The last part is vital to any construction of such stadiums – they must be modern. They must be roofed, where all the spectators are protected as best as possible from the elements.

Naturally, being close to the action and excellent amenities makes a difference. Still, if the government designs them right, the crowds should show up.

So far, Brookvale, Penrith and Campbelltown have been mentioned. Also, discussed was a stadium in Southern Sydney, with Kogarah being the most likely choice. However, I think one set for the Sharks might be the better option.
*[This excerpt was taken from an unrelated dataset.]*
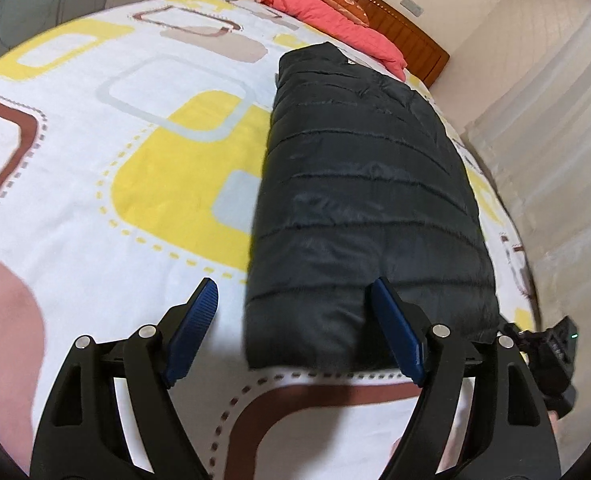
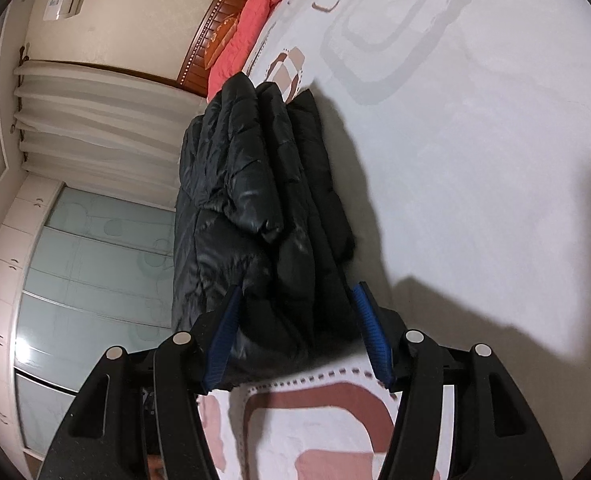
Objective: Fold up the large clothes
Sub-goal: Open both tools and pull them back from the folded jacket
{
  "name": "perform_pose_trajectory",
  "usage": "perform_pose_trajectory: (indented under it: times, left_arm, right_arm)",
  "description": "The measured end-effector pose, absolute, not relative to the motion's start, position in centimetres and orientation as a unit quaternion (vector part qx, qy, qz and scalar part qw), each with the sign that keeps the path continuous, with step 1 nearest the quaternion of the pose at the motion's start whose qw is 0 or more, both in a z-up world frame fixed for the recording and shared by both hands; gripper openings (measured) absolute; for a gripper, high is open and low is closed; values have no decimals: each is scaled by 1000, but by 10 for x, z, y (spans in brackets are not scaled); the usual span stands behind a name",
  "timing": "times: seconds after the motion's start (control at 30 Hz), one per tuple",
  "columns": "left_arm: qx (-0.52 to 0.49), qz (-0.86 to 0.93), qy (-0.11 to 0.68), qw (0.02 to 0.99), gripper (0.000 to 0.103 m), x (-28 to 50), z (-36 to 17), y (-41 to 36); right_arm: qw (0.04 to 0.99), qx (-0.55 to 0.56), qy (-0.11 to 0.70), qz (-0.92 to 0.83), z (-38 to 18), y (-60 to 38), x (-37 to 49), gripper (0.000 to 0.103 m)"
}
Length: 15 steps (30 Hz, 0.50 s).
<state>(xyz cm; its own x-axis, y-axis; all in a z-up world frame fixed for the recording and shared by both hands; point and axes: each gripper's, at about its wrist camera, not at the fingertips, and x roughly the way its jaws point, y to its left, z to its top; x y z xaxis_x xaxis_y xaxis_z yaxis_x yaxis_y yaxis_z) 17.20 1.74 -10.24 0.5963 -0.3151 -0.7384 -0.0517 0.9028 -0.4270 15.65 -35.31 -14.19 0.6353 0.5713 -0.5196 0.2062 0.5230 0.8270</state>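
Jacket point(image 1: 367, 200), black, quilted, lies folded lengthwise on bed point(image 1: 95, 152), running toward 12 o'clock. Left wrist view: left gripper point(image 1: 293, 320) spread, empty, at near hem. Right wrist view: right gripper point(image 2: 295, 332) straddles the hem's stacked layers; whether pads pinch them is unclear.

Two wrist views, both looking down your fingers along the bed.
Your left camera looks from above the near hem of the black jacket point(image 1: 367, 200) toward the far headboard point(image 1: 379, 20); your right sits close and rolled sideways, sharing jacket, pillow point(image 2: 251, 24), headboard.
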Motion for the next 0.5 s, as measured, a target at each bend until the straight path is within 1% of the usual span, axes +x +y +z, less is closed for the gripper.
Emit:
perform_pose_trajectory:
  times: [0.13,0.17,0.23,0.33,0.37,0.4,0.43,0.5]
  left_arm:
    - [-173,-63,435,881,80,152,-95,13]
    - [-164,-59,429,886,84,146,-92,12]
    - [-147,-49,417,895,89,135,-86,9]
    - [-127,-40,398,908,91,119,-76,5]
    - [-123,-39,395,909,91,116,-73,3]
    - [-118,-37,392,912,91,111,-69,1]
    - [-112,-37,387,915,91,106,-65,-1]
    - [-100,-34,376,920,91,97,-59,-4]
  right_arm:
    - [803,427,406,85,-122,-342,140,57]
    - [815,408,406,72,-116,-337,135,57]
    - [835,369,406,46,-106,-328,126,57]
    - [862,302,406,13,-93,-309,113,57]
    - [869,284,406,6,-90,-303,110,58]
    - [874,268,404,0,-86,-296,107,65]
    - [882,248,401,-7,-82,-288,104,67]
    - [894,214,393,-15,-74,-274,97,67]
The reason is that for the most part, the Dragons draw a bigger crowd out of Illawarra than they do at Kogarah. I know the difference is not much – approximate numbers are 10,800 to 12,600 (excluding finals).

Yes, I do note that I am not a Dragons fan. In this case, I was only going off the numbers and a personal belief that we should do more as a game to cater to the Illawarra and South Coast region of NSW.

For interest, the Wests Tigers draw more people to Leichhardt than they do Campbelltown (approx. 13,700 to 12,600), but I suspect a lot of that has to do with scheduling marquee games in the inner west. Ultimately, I feel for the club to thrive moving forward, the south-west must be made their permanent base.

Leichhardt

Suburban grounds in the NRL like Leichardt have excellent atmosphere. (Photo by Mark Metcalfe/Getty Images)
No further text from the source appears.